Le prince réfléchissait. Soudain, il demanda :

– Je ne puis donc pas compter sur le trésor pour me fournir de l’argent ? demanda-t-il.

– En aucun cas. Aujourd’hui déjà, on aurait dû cesser tout paiement si Tyr n’avait pas envoyé quarante talents.

– Que vais-je dire à l’armée ? dit Ramsès soucieux.

– Éloigne ta Juive et demande de l’argent aux prêtres… Ils t’en prêteront peut-être…

– Jamais ! Je préfère emprunter aux Phéniciens !

– Tu feras ce que tu voudras. Mais je te préviens que tu devras fournir d’importantes garanties et, une fois aux mains des Phéniciens, tu ne leur échapperas pas… Ils sont encore plus habiles que les Juifs.

– Une partie de mes revenus suffira pour rembourser cette dette.

– C’est ce que nous verrons. J’aurais sincèrement voulu t’aider, mais je ne le puis… dit la reine avec tristesse, en écartant les bras. Fais donc comme tu l’entends, mais n’oublie pas que les Phéniciens sont les rats de nos greniers…

Ramsès semblait hésiter à partir.

– As-tu encore quelque chose à me dire ? demanda la reine.

– Je voulais te demander… Il me semble, mère, que tu as des projets en ce qui me concerne… Quels sont-ils ?

La reine lui caressa le visage avec douceur.

– Plus tard, dit-elle. Pour le moment, tu es libre comme tout jeune noble égyptien. Profites-en. Mais viendra le temps, Ramsès, où tu devras prendre femme, avoir des enfants qui seront de sang royal, un fils qui sera ton héritier… Je pense déjà à ce temps-là.

– Et qu’as-tu projeté ?

– Rien de précis encore. Je pense seulement qu’il serait politiquement habile que tu épouses la fille d’un prêtre.

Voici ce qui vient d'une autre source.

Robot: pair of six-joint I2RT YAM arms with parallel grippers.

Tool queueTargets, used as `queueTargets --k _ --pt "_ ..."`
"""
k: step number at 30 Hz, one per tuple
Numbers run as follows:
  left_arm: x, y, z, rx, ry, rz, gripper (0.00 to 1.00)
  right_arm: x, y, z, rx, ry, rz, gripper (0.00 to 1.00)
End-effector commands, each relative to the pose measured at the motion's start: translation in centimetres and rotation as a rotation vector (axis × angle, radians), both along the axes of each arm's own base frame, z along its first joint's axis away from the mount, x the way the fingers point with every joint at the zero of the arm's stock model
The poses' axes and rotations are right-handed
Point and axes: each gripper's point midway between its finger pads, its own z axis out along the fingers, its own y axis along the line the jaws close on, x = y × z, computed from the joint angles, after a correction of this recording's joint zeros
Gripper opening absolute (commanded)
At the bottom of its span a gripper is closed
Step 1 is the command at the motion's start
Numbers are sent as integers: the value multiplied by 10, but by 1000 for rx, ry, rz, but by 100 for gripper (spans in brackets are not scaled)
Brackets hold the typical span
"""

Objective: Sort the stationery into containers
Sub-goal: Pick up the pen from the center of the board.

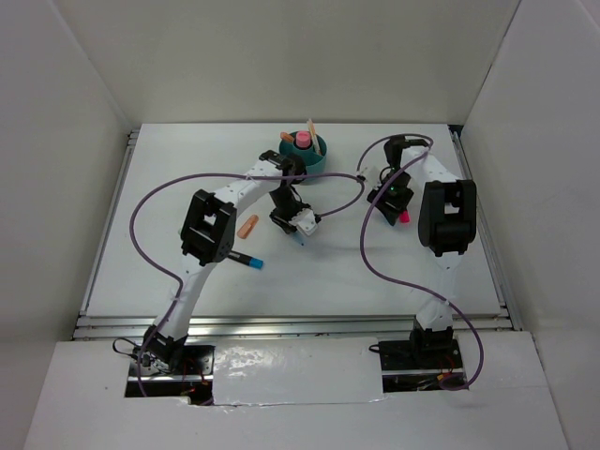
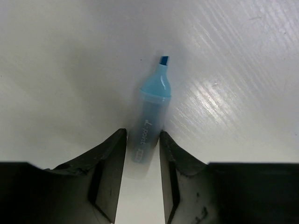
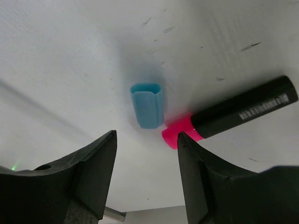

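White worktop (image 1: 375, 272) is shown. Left end effector (image 2: 142, 134) is set narrowly astride a flat-lying blue highlighter (image 2: 152, 112); grip cannot be told. It should be squeezed mid-length before lifting. Right end effector (image 3: 147, 136) is held open, empty.

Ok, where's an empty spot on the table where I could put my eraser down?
The widest bare patch of the table is the near middle, between the black pen and the right arm. The far left corner, outside the purple cable, is bare too. It is crowded by the teal cup, where both arms reach in.
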Motion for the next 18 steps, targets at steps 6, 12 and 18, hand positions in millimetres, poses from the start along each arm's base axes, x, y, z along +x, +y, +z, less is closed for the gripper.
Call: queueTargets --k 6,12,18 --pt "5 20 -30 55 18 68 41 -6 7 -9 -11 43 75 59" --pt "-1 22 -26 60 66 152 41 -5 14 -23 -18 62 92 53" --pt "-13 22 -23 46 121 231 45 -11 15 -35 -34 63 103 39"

– Celle de Herhor, peut-être ? demanda le prince en souriant.

– Et pourquoi pas ? Herhor sera bientôt archiprêtre de Thèbes, et sa fille n’a que quatorze ans.

– Et elle serait heureuse de prendre auprès de moi la place de la Juive ? demanda ironiquement Ramsès.

– Tu devrais d’abord t’efforcer de faire oublier tes erreurs…

– Adieu, mère, je pars, dit Ramsès, coupant net à l’entretien. J’entends ici des choses si étranges que je crains de voir le Nil remonter vers ses sources ou les pyramides changer de place…

– Ne blasphème pas, mon enfant, murmura la reine, avec de la crainte dans le regard. On a vu dans ce pays, des prodiges plus étranges encore…

– Tu parles des murs du palais royal qui ont des oreilles ? railla Ramsès.

– Je parle des pharaons morts au bout de quelques mois de règne, et des dynasties tombées subitement…

– Ces pharaons-là avaient négligé l’épée pour l’encensoir, répliqua le prince.

Il salua sa mère et sortit.

Lorsque le bruit de ses pas se fut éteint, le visage de la reine changea d’expression : il se couvrit d’une grande tristesse et ses yeux se remplirent de larmes.

Elle courut s’agenouiller devant la statue d’Isis et, ayant couvert d’encens les charbons ardents, elle se mit à prier :

– Isis, qui fait naître toutes créatures, qui protèges les récoltes, aie pitié de mon fils ! Que ton nom soit vénéré aussi longtemps que nos temples se mireront dans le Nil !

La reine toucha le sol du front. À ce moment, elle entendit au-dessus d’elle un murmure.

– La voix du juste est toujours entendue.

Elle se leva d’un bond et regarda autour d’elle. Il n’y avait personne dans la pièce. Aux murs, les fleurs peintes semblaient lui sourire et la déesse la regardait avec douceur du haut de son autel.